[Extracted data entries]

....

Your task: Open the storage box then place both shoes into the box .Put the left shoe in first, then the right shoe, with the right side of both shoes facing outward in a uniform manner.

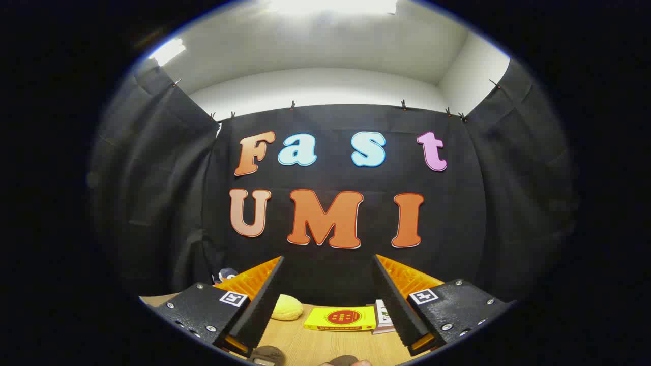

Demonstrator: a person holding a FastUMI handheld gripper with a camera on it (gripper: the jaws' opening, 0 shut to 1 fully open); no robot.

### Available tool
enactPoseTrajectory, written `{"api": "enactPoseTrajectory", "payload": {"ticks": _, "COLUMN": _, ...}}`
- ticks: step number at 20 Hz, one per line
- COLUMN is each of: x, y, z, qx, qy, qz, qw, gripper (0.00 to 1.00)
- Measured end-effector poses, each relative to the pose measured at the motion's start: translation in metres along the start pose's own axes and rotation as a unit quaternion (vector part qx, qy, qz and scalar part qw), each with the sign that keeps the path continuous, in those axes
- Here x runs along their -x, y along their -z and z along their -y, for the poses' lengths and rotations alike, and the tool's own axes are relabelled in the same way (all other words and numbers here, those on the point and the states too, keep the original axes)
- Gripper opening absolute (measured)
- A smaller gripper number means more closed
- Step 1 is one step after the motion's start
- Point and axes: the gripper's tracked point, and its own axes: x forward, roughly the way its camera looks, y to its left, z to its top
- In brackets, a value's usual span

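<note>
Shoes look like the dark shapes (267, 354) below the yellow book (341, 318) on the table (315, 345); gripper (328, 262) wide open, empty; tilt down, find box first

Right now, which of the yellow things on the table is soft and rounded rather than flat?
The pale yellow lump, just ahead of the open gripper, beside one finger. The bright yellow box next to it is flat and rectangular.

Tool (328, 264) cam, low over table (305, 345), facing booth wall.
</note>
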Motion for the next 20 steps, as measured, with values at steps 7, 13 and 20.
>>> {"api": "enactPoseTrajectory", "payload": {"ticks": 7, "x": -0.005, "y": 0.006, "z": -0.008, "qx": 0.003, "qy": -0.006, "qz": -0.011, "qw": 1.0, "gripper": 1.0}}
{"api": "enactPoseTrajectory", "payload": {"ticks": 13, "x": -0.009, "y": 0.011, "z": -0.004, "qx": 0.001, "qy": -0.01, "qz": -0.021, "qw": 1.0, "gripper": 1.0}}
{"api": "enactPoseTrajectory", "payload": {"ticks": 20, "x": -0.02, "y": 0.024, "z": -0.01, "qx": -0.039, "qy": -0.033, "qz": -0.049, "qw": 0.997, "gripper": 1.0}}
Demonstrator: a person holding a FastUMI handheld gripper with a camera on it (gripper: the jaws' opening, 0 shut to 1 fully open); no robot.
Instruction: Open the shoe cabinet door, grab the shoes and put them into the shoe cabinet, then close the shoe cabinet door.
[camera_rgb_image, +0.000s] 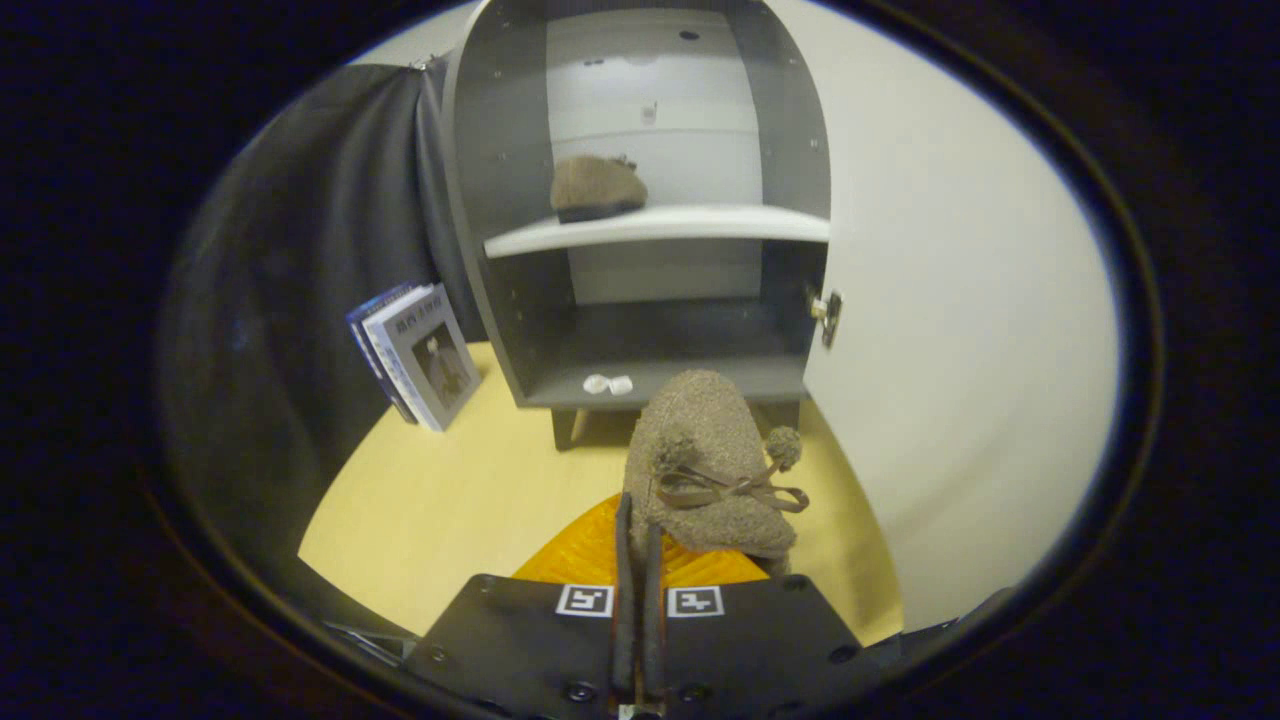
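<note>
So my gripper (637, 520) is clamped on the brown shoe (712, 470) (bow and pom-poms on top), held just ahead of the open shoe cabinet (500, 180). Other shoe (597, 187) sits on the shelf (660, 226); door (950, 330) swung right.

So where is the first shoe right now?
In the gripper view, the first shoe sits on the left part of the shoe cabinet's upper shelf, well beyond the gripper, which grips the second shoe.
</note>
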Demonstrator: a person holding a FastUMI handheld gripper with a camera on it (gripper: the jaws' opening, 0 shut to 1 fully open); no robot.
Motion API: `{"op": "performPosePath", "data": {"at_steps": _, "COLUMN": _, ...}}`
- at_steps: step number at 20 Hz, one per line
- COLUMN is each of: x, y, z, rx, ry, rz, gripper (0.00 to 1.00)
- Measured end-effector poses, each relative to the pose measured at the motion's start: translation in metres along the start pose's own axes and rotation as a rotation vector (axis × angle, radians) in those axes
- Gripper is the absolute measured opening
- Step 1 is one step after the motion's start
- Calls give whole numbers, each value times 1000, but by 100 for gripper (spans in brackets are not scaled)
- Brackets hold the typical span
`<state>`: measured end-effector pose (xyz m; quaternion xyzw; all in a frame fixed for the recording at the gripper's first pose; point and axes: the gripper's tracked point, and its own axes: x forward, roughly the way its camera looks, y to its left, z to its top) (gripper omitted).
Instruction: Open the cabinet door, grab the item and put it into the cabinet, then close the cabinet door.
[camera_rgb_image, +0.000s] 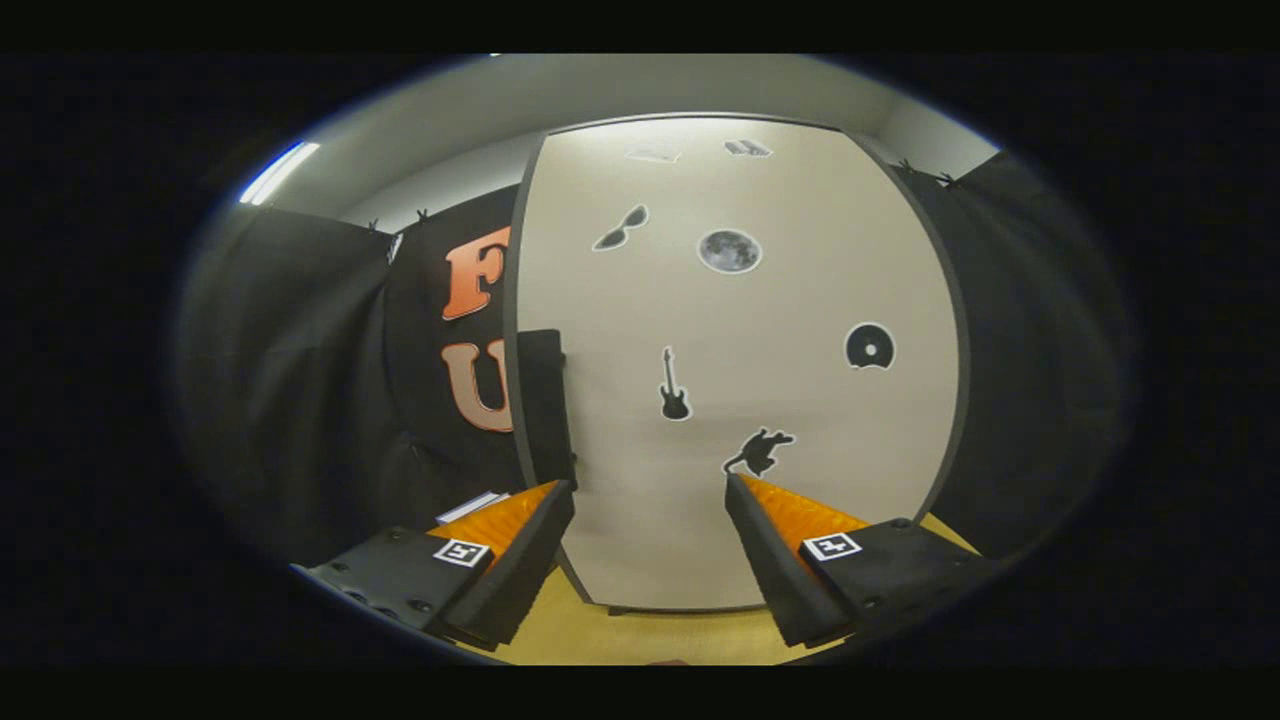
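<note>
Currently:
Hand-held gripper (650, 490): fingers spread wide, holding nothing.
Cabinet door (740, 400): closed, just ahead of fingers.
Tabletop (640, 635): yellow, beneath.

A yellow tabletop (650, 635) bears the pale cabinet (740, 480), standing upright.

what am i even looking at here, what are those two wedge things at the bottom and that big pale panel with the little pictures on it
This is a fisheye camera riding on a handheld gripper, looking forward along it. The two wedges are its fingers: the jaws stand open and hold nothing. The pale panel just ahead is a cabinet door, which looks closed, decorated with small stickers such as a guitar, a moon and sunglasses. A dark handle runs along its left edge, beyond the left finger. The cabinet stands on a yellowish surface. Black cloth walls the booth around it.
</note>
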<state>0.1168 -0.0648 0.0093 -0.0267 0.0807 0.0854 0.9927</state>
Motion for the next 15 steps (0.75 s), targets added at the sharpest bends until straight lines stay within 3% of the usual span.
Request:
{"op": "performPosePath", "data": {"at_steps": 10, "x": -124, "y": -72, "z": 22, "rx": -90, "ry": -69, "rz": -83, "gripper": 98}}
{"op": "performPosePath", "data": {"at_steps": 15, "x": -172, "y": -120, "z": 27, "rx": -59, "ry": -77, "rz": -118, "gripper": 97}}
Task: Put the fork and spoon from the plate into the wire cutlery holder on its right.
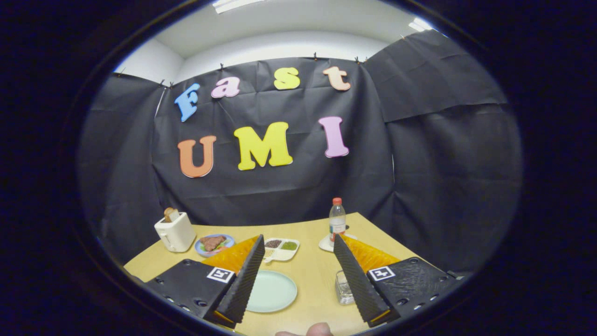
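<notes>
The tongs (298, 280) are held wide open above the pale wooden worktop (317, 275), with nothing between the two fingers but bare space. Between and just beneath the fingers a round, pale green plate (275, 291) is seen lying flat; its visible surface looks bare, and no fork or spoon can be made out on it, the near-left part of the plate being hidden behind the left finger. Just beside the right finger a small container of clear or wire make (344, 287) is seen, right of the plate; it is taken to be the cutlery holder, though its build is too small and blurred to be told, and whether cutlery stands in it cannot be said.

Cutlery of this kind is judged to be stiff, light, thin and slippery; it would best be taken across the middle of the handle, where a flat-lying piece can be pinched from its edges without tipping.

Beyond the fingers a white divided tray of seeds (281, 248) is seen, with a blue plate of food (214, 244) and a white toaster holding bread (175, 232) further left, and a clear plastic bottle with a red cap (337, 220) on a white saucer to the right. A fingertip (319, 330) of the person shows beneath the tongs.
</notes>
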A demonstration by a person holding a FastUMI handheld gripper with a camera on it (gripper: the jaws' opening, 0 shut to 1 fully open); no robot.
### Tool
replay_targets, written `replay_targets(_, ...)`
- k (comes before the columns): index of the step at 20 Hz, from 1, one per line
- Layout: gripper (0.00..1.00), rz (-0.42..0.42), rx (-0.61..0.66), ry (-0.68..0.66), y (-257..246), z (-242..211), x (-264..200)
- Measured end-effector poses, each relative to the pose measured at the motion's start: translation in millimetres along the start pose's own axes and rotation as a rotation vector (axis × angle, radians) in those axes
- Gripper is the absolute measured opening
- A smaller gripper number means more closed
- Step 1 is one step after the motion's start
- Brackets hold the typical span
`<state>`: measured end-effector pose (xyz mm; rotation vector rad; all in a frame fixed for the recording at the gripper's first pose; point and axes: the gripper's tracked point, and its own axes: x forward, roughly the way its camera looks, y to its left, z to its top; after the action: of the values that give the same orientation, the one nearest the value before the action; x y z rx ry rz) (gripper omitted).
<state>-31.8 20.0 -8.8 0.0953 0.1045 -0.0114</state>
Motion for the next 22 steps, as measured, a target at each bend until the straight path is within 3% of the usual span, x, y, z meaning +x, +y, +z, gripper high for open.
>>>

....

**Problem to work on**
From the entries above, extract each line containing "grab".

**Finished exercise**
Instruction: Open the shoe cabinet door, grab the shoes and put them into the shoe cabinet, then close the shoe cabinet door.
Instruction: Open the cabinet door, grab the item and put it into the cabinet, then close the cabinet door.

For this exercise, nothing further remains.